Chronos is a distributed timer service, based on an arbitrary-size cluster of communicating nodes which replicate timers between them. This document describes how to configure Chronos to know about the other Chronos nodes it should replicate timers to.
Chronos's cluster settings are controlled by /etc/chronos/chronos_cluster.conf
, which includes:
[cluster]
localhost = 1.2.3.4
node = 1.2.3.4
[identity]
instance_id = <a unique number for each Chronos instance>
deployment_id = <a number that is the identical on each Chronos instance in the same site. This must be different to the number chosen for other sites>
Additional nodes are added to the cluster by adding joining
lines and sending a SIGHUP (so that Chronos reloads the config):
[cluster]
localhost = 1.2.3.4
node = 1.2.3.4
joining = 2.3.4.5
joining = 3.4.5.6
joining = 4.5.6.7
To rebalance any existing timers across the Chronos cluster, run service chronos resync
on each Chronos node. Once this has completed set the new nodes to node
rather than joining
in the cluster settings file and send another SIGHUP to force Chronos to reload the config again. You can find more details about scaling up procedures for a Clearwater deployment here.
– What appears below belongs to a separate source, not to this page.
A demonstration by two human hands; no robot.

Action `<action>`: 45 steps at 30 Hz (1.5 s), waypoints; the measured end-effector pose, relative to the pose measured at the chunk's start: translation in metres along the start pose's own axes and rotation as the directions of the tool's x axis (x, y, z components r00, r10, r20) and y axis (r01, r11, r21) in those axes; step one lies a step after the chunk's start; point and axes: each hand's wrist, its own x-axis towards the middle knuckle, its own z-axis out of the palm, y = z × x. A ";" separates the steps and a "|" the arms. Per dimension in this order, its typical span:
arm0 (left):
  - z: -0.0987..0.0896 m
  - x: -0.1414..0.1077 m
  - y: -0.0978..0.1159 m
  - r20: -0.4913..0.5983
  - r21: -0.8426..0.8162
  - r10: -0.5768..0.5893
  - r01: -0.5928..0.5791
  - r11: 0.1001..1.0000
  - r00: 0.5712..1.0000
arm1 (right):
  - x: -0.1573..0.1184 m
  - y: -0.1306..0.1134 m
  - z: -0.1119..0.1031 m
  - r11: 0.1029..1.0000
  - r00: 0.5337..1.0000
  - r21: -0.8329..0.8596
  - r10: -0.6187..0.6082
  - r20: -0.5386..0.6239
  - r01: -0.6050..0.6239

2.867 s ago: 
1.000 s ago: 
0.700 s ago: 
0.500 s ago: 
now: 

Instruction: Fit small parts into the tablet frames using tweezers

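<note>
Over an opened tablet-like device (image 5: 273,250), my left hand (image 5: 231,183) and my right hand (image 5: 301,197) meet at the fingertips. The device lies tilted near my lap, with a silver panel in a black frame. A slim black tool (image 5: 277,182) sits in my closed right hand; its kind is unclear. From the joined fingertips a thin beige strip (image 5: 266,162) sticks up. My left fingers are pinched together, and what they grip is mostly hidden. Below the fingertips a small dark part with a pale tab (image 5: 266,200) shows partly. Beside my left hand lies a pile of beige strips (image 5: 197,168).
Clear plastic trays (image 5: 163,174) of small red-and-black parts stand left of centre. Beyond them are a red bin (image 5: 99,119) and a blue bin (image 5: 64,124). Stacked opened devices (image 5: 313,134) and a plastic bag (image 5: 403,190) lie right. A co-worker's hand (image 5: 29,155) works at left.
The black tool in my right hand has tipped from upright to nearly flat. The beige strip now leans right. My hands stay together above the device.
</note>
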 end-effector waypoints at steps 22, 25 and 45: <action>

To remove nodes from a cluster, mark them as leaving in the configuration file, e.g.:
[cluster]
localhost = 1.2.3.4
node = 1.2.3.4
node = 2.3.4.5
leaving = 3.4.5.6
leaving = 4.5.6.7
Nodes marked as leaving will no longer be chosen as replicas for new timers. To rebalance the existing timers across the new Chronos cluster, run service chronos resync
on each Chronos node. You can find more details about scaling down procedures for a Clearwater deployment here.
Chronos will re-read the chronos_cluster.conf file when it receives a SIGHUP (e.g. pkill -HUP chronos
or service chronos reload
), and start distributing timers around the new servers immediately.
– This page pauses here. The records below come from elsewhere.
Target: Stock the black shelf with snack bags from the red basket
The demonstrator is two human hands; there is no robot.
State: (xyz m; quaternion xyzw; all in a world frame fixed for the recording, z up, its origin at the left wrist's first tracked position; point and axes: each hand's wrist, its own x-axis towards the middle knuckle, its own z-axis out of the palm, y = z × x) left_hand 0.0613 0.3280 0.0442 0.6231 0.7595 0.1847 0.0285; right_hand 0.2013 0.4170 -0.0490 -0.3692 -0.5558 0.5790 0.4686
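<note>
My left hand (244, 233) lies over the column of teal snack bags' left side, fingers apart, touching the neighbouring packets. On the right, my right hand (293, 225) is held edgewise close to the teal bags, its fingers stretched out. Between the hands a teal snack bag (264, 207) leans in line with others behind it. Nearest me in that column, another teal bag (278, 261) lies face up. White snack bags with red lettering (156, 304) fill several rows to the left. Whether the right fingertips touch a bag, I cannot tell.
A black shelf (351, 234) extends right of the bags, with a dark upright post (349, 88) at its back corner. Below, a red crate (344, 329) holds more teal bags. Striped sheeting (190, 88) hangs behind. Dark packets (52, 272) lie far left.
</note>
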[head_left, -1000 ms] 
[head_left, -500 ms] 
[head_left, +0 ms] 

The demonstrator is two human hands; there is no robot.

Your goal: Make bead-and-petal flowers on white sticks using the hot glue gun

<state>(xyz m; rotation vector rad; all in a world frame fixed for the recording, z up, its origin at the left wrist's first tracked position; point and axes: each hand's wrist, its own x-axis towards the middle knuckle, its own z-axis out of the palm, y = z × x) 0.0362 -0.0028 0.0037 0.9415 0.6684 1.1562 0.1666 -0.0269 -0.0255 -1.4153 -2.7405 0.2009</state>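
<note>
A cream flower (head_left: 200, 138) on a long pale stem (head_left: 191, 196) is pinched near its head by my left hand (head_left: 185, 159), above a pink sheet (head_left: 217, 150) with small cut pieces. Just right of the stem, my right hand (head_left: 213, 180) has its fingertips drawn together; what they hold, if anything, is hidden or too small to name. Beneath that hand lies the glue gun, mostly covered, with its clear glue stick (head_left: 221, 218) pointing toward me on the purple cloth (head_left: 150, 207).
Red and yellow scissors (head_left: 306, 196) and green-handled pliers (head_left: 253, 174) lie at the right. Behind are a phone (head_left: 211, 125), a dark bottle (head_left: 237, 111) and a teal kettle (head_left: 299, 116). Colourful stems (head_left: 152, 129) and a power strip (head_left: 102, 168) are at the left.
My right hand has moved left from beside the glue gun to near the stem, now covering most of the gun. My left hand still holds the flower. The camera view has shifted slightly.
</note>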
This is relatively free of race conditions - timers can still be created successfully if the cluster is temporarily in an inconsistent state while the chronos_cluster.conf
files are being updated.
However, timer updates and deletes may not replicate fully if the timer was created on a node which knew about more nodes than the node receiving the PUT
/DELETE
, so the SIGHUPs should be sent to all nodes in quick succession and (optimally) during a low-usage period.